EXERCISE BRIEF: Take the line containing "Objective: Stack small" as the first and the last line of the records below as the end, and please set down only what lies between them exactly, both ends included.

ENTRIES SUPPLIED:
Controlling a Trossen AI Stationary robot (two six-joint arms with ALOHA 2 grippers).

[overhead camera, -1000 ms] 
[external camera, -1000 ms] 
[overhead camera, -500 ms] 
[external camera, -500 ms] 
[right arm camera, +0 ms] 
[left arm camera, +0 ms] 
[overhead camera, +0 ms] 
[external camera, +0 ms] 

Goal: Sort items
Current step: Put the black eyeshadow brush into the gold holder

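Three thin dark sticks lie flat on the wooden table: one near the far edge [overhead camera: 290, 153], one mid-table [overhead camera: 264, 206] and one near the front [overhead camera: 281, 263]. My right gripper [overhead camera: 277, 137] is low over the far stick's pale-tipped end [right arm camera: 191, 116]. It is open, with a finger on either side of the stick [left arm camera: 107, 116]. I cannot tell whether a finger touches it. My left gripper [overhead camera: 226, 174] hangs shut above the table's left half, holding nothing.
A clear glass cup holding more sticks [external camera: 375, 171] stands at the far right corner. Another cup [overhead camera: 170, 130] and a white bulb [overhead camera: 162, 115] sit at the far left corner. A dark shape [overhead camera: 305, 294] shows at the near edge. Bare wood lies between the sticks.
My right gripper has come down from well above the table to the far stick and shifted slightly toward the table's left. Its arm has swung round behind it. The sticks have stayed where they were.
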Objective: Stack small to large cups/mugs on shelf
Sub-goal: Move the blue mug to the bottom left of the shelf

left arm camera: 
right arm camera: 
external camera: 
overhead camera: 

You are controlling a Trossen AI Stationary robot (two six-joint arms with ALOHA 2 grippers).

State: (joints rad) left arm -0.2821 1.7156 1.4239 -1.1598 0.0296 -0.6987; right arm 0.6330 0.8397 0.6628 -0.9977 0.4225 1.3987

ANSWER TO THIS PROBLEM:
Objective: Stack small to large cups/mugs on shelf
Sub-goal: Move the blue mug to the bottom left of the shelf

left arm camera: 
right arm camera: 
external camera: 
overhead camera: 

You are controlling a Trossen AI Stationary robot (two six-joint arms with ALOHA 2 grippers).

State: (joints rad) left arm -0.2821 1.7156 1.4239 -1.1598 0.0296 -0.6987; right arm 0.6330 0.8397 0.6628 -0.9977 0.4225 1.3987

No further output is expected here.